## Task prompt
Please return every line below that contains the string "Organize".

## Records shown
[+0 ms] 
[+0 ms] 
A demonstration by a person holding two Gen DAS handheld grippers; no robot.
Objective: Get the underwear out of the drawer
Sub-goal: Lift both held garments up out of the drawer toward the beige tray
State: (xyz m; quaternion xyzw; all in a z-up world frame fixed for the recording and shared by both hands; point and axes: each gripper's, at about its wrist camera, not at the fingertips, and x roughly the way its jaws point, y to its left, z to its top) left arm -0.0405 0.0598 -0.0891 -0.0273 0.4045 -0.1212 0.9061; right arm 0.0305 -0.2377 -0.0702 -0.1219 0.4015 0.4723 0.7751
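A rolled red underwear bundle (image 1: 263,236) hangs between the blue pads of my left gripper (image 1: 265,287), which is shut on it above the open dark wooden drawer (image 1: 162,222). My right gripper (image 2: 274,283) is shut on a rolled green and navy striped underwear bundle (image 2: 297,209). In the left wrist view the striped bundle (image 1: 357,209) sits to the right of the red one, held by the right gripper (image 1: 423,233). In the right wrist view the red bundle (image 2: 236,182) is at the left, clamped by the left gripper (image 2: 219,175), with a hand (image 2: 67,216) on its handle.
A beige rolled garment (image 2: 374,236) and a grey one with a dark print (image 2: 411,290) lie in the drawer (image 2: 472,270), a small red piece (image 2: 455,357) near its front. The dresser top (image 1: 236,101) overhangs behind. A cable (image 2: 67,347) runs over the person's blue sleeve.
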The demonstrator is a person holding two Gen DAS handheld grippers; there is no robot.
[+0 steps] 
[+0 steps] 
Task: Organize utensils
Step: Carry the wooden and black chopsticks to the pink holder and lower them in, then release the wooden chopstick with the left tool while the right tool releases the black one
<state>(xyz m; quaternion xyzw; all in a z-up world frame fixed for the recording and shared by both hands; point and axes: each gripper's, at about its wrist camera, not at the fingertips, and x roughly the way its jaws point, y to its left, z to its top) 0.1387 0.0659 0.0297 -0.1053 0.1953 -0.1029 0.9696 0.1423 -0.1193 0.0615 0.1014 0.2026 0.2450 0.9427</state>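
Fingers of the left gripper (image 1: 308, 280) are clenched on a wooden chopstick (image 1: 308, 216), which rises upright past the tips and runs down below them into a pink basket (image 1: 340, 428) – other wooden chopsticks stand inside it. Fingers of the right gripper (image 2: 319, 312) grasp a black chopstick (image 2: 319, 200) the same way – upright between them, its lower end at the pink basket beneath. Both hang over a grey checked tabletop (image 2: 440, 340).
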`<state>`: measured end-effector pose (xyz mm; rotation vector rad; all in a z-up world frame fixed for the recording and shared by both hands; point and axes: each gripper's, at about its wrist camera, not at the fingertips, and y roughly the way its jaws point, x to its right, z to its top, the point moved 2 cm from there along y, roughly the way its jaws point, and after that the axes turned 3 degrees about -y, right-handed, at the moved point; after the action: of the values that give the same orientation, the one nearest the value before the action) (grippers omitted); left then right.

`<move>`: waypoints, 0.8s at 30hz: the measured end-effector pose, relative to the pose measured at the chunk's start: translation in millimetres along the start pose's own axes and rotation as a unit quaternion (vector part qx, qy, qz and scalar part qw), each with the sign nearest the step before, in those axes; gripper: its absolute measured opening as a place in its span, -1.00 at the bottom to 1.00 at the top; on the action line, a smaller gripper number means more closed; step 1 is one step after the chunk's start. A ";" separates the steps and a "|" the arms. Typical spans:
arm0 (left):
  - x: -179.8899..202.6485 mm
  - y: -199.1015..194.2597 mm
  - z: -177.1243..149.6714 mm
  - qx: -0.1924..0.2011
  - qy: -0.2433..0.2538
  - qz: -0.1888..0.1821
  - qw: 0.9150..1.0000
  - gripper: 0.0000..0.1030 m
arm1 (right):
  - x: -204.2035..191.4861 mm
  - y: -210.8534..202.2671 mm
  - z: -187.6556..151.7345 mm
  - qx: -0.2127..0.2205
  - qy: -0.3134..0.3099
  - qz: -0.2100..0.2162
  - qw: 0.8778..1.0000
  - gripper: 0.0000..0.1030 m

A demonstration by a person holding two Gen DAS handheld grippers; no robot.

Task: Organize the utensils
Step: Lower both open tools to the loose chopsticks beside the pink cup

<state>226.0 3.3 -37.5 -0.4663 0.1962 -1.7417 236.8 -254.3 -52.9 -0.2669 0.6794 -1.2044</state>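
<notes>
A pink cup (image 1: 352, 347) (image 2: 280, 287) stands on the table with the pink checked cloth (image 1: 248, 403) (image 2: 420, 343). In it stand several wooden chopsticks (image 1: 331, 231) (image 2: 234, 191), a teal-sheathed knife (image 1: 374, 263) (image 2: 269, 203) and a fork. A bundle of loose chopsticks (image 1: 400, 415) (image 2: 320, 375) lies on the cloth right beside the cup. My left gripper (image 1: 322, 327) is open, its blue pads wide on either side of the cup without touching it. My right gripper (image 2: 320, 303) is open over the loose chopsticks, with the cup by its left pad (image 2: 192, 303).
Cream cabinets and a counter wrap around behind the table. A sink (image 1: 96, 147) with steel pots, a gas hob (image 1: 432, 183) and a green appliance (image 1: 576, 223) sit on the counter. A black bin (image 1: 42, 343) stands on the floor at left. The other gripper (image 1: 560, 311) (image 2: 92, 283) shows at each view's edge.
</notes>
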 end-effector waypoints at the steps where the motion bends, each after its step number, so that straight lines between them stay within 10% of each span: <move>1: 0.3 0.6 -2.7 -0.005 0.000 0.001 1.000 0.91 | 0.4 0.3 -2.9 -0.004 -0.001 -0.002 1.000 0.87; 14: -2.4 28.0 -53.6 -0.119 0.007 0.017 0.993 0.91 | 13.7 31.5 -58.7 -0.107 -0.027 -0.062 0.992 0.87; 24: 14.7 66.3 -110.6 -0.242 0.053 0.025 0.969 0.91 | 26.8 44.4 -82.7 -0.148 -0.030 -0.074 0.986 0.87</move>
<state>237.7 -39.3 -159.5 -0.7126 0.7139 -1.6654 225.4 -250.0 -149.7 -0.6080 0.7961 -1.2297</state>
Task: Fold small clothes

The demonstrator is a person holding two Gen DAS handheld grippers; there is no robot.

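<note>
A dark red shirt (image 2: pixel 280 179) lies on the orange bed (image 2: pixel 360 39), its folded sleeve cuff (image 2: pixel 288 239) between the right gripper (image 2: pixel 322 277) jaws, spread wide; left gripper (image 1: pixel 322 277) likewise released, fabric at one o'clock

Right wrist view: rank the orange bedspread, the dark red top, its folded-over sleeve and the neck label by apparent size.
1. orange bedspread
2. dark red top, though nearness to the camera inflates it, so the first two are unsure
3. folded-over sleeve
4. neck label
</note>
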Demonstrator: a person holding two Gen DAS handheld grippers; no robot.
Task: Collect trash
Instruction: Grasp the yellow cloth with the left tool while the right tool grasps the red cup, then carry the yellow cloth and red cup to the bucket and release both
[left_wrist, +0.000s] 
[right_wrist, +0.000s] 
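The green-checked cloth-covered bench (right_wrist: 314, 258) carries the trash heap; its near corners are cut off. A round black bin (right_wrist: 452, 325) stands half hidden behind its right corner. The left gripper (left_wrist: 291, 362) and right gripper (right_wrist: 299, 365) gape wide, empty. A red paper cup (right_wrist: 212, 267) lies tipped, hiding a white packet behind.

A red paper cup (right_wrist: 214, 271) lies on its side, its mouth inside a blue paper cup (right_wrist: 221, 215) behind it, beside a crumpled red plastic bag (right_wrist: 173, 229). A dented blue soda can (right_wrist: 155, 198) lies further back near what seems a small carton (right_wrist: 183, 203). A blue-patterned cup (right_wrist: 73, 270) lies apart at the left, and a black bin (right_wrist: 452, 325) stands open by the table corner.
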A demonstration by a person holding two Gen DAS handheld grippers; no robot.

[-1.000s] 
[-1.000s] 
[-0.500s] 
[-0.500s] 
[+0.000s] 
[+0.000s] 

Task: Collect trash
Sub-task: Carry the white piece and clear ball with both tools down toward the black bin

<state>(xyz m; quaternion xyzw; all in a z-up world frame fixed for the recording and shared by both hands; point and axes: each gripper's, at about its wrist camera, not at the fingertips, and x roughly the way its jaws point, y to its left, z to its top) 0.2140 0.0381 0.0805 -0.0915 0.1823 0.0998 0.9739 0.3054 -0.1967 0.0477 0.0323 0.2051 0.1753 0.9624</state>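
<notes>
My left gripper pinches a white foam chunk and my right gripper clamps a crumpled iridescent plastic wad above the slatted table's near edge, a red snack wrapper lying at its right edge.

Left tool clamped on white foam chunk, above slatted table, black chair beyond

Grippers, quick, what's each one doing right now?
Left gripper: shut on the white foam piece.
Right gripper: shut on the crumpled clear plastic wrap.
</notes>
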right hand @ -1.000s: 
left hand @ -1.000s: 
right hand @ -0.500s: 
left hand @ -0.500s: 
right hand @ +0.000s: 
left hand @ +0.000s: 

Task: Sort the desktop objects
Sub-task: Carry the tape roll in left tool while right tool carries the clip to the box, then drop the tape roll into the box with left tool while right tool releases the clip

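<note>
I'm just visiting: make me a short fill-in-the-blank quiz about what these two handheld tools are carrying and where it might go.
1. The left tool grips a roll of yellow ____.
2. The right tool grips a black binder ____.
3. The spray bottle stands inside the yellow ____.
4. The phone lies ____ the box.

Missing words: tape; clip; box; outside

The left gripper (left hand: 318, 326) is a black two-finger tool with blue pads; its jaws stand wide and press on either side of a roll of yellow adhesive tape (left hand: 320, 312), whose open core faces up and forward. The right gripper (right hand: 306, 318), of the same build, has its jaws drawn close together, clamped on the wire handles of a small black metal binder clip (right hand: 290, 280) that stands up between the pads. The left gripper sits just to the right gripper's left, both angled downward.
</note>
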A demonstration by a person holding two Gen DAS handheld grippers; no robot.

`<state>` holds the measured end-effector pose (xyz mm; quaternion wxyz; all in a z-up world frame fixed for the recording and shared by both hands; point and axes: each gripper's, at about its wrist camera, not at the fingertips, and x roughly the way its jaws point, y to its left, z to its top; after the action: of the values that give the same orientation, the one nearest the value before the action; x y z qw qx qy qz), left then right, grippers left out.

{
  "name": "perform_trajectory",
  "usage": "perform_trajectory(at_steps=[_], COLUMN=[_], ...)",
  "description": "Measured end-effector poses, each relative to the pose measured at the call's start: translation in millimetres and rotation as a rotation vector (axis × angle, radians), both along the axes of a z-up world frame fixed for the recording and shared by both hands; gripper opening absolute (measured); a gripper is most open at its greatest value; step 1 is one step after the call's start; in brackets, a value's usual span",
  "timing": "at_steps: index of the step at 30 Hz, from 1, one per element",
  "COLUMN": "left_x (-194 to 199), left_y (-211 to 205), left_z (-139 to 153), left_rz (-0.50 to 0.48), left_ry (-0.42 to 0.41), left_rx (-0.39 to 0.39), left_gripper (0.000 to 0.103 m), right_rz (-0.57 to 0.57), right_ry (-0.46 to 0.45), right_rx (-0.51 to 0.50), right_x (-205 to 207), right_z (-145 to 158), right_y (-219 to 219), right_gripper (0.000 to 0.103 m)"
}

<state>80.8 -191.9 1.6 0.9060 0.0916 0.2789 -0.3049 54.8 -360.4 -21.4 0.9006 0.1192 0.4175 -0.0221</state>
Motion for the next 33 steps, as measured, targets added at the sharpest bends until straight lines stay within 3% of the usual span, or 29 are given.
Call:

## Task answer
Task: Organize utensils
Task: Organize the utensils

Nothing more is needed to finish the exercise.